Nunmehr ging es um E-Mails eines Politikers, die auf einem ihm abhanden gekommenen Rechner gefunden wurden. (Passiert häufig: Allein in London werden jährlich an die 1.000 Notebooks allein in Taxen vergessen …) Der Unglücksvogel war außerehelicher Vater eines Kindes geworden, für das offenbar Sozialleistungen beantragt waren. Für einen Finanzminister war das halt schon ein bisschen peinlich.

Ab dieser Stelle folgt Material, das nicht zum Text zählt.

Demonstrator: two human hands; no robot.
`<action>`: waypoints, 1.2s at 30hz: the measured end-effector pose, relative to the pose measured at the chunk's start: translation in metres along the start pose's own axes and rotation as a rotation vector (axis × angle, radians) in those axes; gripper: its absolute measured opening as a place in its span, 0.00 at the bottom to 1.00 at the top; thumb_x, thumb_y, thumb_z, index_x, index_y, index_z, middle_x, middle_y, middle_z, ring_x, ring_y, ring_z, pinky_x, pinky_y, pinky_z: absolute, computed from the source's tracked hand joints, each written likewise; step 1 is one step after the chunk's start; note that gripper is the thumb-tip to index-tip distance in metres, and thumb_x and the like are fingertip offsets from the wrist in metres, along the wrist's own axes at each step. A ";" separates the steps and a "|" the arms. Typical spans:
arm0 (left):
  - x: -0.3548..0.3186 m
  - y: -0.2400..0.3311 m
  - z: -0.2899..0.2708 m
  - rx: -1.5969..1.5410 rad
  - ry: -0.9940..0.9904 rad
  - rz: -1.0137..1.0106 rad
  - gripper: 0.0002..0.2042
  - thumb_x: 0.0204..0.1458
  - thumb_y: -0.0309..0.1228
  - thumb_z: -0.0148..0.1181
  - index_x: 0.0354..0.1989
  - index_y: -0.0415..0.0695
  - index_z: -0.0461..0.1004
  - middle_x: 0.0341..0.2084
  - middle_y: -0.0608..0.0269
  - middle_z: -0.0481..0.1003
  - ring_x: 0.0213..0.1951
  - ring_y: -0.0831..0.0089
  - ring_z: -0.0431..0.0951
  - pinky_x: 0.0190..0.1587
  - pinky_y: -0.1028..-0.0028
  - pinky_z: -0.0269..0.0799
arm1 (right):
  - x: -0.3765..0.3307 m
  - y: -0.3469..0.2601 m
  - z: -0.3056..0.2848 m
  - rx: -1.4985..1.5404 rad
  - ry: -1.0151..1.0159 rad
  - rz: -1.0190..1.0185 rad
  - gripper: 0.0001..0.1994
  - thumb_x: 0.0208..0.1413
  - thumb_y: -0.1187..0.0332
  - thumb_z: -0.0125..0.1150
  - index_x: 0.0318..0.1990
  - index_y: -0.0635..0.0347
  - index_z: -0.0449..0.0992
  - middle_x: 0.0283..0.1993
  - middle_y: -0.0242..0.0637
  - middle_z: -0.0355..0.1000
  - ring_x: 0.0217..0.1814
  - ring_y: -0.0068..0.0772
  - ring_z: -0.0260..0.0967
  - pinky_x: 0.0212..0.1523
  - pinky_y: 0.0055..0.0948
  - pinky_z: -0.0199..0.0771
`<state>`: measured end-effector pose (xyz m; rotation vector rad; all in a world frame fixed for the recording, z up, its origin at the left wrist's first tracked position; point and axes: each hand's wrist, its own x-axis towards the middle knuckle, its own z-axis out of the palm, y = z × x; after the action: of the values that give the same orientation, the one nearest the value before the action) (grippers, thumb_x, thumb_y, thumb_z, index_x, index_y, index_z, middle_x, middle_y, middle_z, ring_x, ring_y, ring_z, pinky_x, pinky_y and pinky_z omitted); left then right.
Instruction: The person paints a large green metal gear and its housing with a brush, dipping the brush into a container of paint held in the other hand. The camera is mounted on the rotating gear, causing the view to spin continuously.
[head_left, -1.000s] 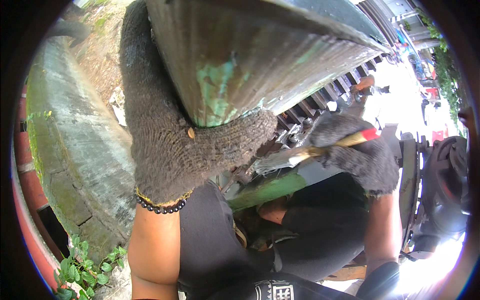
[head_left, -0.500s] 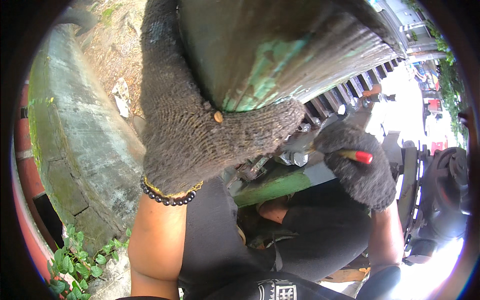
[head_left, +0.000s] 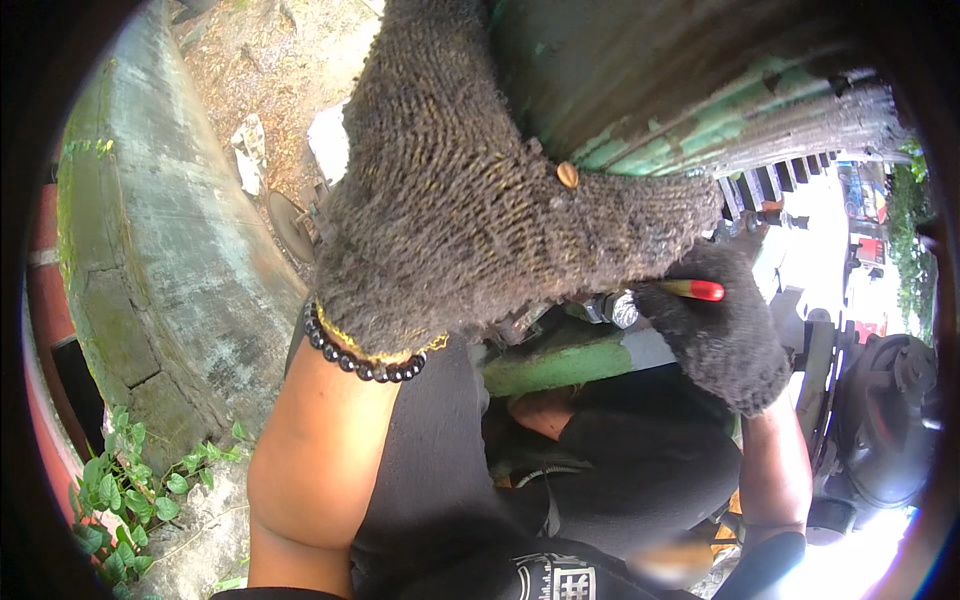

Während die Vorinstanzen eine Verletzung des allgemeinen Persönlichkeitsrechts erkannten, ließ heute nun der BGH die Äußerungen zu (via Beckmann & Norda):
Zwar greift eine Berichterstattung, die sich auf den Inhalt der zwischen dem Kläger und seiner Geliebten gewechselten E-Mails stützt, in die Vertraulichkeitssphäre des Klägers und sein Recht auf informationelle Selbstbestimmung ein. Beide genannten Ausprägungen des allgemeinen Persönlichkeitsrechts schützen das Interesse des Kommunikationsteilnehmers daran, dass der Inhalt privater E-Mails nicht an die Öffentlichkeit gelangt. Der Eingriff ist aber nicht rechtswidrig. Das von den Beklagten verfolgte Informationsinteresse der Öffentlichkeit und ihr Recht auf Meinungsfreiheit überwiegen das Interesse des Klägers am Schutz seiner Persönlichkeit auch unter Berücksichtigung des Umstands, dass die veröffentlichten Informationen von einem Dritten in rechtswidriger Weise beschafft worden sind. Nach den getroffenen Feststellungen haben sich die Beklagten die E-Mails nicht durch vorsätzlichen Rechtsbruch verschafft, um sie zu publizieren. Sie haben sich an dem Einbruch in die Vertraulichkeitssphäre des Klägers auch nicht beteiligt, sondern aus dem Bruch der Vertraulichkeit lediglich Nutzen gezogen.
Und:
Die Informationen, deren Wahrheit der Kläger nicht in Frage stellt, haben einen hohen „Öffentlichkeitswert“. Sie offenbaren einen Missstand von erheblichem Gewicht, an dessen Aufdeckung ein überragendes öffentliches Interesse besteht. Als Minister und als Landtagsabgeordneter gehörte der Kläger zu den Personen des politischen Lebens, an deren Verhalten unter dem Gesichtspunkt demokratischer Transparenz und Kontrolle ein gesteigertes Informationsinteresse besteht. Die der Beklagten zu 1 zugespielten E-Mails belegen, dass sich der Kläger über viele Jahre der wirtschaftlichen Verantwortung für seine Tochter E. entzogen und diese auf den Steuerzahler abgewälzt hat. Er hat es im eigenen persönlichen, wirtschaftlichen und politischen Interesse hingenommen, dass seine ehemalige Geliebte für die gemeinsame Tochter Leistungen nach dem Unterhaltsvorschussgesetz bezog, obwohl die Voraussetzungen für einen Leistungsbezug nicht gegeben waren. Denn die Kindesmutter hatte der zuständigen Behörde den Kläger pflichtwidrig nicht als Vater von E. benannt.